Exercise directions – The expected output is the complete listing, copied exactly.

Start of Data block

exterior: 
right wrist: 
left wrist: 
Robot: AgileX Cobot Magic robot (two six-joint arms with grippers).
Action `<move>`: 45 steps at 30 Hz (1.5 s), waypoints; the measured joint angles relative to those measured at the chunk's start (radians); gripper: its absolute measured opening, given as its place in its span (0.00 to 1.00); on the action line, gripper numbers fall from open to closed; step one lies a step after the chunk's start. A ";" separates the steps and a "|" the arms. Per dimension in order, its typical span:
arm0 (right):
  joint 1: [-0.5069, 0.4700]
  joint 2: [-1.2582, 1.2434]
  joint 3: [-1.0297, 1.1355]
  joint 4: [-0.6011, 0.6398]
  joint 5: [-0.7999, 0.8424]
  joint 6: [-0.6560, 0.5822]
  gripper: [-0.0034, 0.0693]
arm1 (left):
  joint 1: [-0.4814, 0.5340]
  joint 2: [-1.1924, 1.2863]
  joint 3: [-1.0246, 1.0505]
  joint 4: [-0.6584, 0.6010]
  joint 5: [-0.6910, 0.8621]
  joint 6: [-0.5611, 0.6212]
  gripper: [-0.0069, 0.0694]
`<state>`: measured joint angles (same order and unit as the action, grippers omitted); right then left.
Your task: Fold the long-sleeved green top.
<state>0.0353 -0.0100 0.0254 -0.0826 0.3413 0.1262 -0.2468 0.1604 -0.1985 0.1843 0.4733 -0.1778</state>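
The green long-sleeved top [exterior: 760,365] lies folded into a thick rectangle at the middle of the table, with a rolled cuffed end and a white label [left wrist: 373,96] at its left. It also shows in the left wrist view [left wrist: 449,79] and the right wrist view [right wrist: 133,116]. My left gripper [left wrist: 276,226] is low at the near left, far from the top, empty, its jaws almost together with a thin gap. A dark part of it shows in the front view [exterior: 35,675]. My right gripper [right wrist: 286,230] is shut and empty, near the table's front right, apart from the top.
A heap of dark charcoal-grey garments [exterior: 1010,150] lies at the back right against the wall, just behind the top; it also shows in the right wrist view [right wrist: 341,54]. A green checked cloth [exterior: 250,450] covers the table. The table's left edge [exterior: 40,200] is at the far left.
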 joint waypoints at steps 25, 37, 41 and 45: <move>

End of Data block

Task solution –
exterior: 
right wrist: 
left wrist: 
Robot: AgileX Cobot Magic robot (two six-joint arms with grippers).
Action `<move>`: 45 steps at 30 Hz (1.5 s), waypoints; the measured joint angles relative to those measured at the chunk's start (radians); gripper: its absolute measured opening, given as its place in its span (0.00 to 1.00); on the action line, gripper numbers fall from open to closed; step one lies a step after the chunk's start. A ";" separates the steps and a "|" the arms. Per dimension in order, its typical span:
arm0 (right):
  joint 1: [-0.5069, 0.4700]
  joint 2: [-1.2582, 1.2434]
  joint 3: [-1.0297, 1.1355]
  joint 4: [-0.6011, 0.6398]
  joint 5: [-0.7999, 0.8424]
  joint 6: [-0.6560, 0.5822]
  gripper: [-0.0034, 0.0693]
arm1 (left):
  joint 1: [-0.4814, 0.5340]
  joint 2: [-1.1924, 1.2863]
  joint 3: [-1.0246, 1.0505]
  joint 4: [-0.6584, 0.6010]
  joint 5: [-0.6910, 0.8621]
  joint 6: [-0.5611, 0.6212]
  gripper: [-0.0069, 0.0694]
`<state>`: measured joint angles (same order and unit as the action, grippers omitted); right then left.
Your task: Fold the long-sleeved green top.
<state>0.0353 -0.0100 0.0254 -0.0826 0.3413 0.1262 -0.2468 0.1604 -0.1985 0.1843 0.4733 -0.1778</state>
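The green long-sleeved top [exterior: 760,365] lies folded into a thick rectangle at the middle of the table, with a rolled cuffed end and a white label [left wrist: 373,96] at its left. It also shows in the left wrist view [left wrist: 449,79] and the right wrist view [right wrist: 133,116]. My left gripper [left wrist: 276,226] is low at the near left, far from the top, empty, its jaws almost together with a thin gap. A dark part of it shows in the front view [exterior: 35,675]. My right gripper [right wrist: 286,230] is shut and empty, near the table's front right, apart from the top.
A heap of dark charcoal-grey garments [exterior: 1010,150] lies at the back right against the wall, just behind the top; it also shows in the right wrist view [right wrist: 341,54]. A green checked cloth [exterior: 250,450] covers the table. The table's left edge [exterior: 40,200] is at the far left.
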 joint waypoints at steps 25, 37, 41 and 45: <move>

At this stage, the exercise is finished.